◆ BRIEF ◆
Return all the data exactly, keeping the pictures out.

◆ SOURCE MATERIAL ◆
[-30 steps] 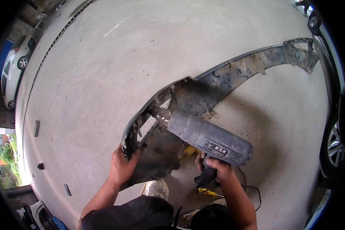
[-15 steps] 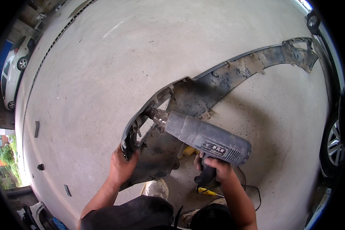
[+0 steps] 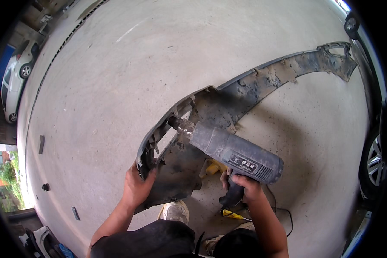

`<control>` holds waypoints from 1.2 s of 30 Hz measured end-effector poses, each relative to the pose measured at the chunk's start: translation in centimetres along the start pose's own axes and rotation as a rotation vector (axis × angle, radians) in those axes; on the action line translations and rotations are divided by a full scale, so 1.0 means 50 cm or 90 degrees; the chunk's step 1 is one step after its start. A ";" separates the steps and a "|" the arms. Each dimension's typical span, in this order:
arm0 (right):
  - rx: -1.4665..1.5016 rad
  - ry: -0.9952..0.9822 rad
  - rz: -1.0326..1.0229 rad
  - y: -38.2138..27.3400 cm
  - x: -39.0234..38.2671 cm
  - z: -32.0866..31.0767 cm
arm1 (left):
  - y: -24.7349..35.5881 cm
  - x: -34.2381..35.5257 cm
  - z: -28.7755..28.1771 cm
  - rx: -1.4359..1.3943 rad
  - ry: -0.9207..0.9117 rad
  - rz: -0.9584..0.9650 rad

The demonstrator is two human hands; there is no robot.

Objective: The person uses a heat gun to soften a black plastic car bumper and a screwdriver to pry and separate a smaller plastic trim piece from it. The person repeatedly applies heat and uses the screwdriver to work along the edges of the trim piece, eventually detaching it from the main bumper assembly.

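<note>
The left hand grips the near left end of a dark bumper stretching over the floor toward its far right edge, and the right hand clasps a grey heat gun, its nozzle close to the bumper.

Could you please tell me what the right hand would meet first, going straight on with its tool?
Likely the bumper, which the heat gun in the right hand points at, though depth is unclear.

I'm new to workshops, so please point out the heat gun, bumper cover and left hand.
Heat gun (image 3: 231,148): head view, on its grey body.
Bumper cover (image 3: 245,95): head view, on its dirty inner face.
Left hand (image 3: 137,185): head view, on its back.
</note>
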State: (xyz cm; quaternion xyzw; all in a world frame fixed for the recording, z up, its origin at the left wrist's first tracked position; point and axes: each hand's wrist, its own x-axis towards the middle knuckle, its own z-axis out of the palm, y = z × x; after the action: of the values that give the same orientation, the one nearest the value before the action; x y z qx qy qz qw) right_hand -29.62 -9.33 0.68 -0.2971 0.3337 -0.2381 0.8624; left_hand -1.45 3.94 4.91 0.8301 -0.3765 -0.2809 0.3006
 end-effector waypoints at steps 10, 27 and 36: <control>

◆ SOLUTION FOR THIS PROBLEM ◆
[-30 steps] 
[-15 steps] 
[+0 steps] 

`<control>` holds waypoints from 1.2 s of 30 Hz measured end-effector poses, each relative to the pose measured at the chunk's start: translation in centimetres along the start pose's own axes and rotation as a rotation vector (axis × angle, radians) in those axes; on the action line translations and rotations are divided by a full scale, so 1.0 means 50 cm or 90 degrees; the chunk's step 1 is one step after its start. A ";" separates the steps and a "|" the arms. Each dimension's typical span, in this order:
arm0 (right):
  - rx: -1.4665..1.5016 rad
  - ry: -0.9952..0.9822 rad
  - rz: -1.0326..1.0229 rad
  - y: -38.2138..27.3400 cm
  - x: -39.0234..38.2671 cm
  - z: -32.0866..31.0767 cm
arm1 (left):
  - y: -24.7349..35.5881 cm
  - x: -34.2381..35.5257 cm
  - z: -28.7755..28.1771 cm
  - rx: -1.4359..1.3943 rad
  - ry: -0.9207..0.9117 rad
  - rz: -0.9584..0.9650 rad

The demonstrator is two human hands; there is no robot.

Objective: The person uses a heat gun to soften a black plastic car bumper and a screwdriver to pry and separate a smaller plastic trim piece from it. The person repeatedly applies heat and uses the screwdriver to work along the edges of the trim piece, eventually detaching it from the main bumper assembly.

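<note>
The left hand grips the near left end of a dark bumper stretching over the floor toward its far right edge, and the right hand clasps a grey heat gun, its nozzle close to the bumper.

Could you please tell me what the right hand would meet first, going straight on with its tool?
Likely the bumper, which the heat gun in the right hand points at, though depth is unclear.

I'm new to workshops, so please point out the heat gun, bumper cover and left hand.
Heat gun (image 3: 231,148): head view, on its grey body.
Bumper cover (image 3: 245,95): head view, on its dirty inner face.
Left hand (image 3: 137,185): head view, on its back.
</note>
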State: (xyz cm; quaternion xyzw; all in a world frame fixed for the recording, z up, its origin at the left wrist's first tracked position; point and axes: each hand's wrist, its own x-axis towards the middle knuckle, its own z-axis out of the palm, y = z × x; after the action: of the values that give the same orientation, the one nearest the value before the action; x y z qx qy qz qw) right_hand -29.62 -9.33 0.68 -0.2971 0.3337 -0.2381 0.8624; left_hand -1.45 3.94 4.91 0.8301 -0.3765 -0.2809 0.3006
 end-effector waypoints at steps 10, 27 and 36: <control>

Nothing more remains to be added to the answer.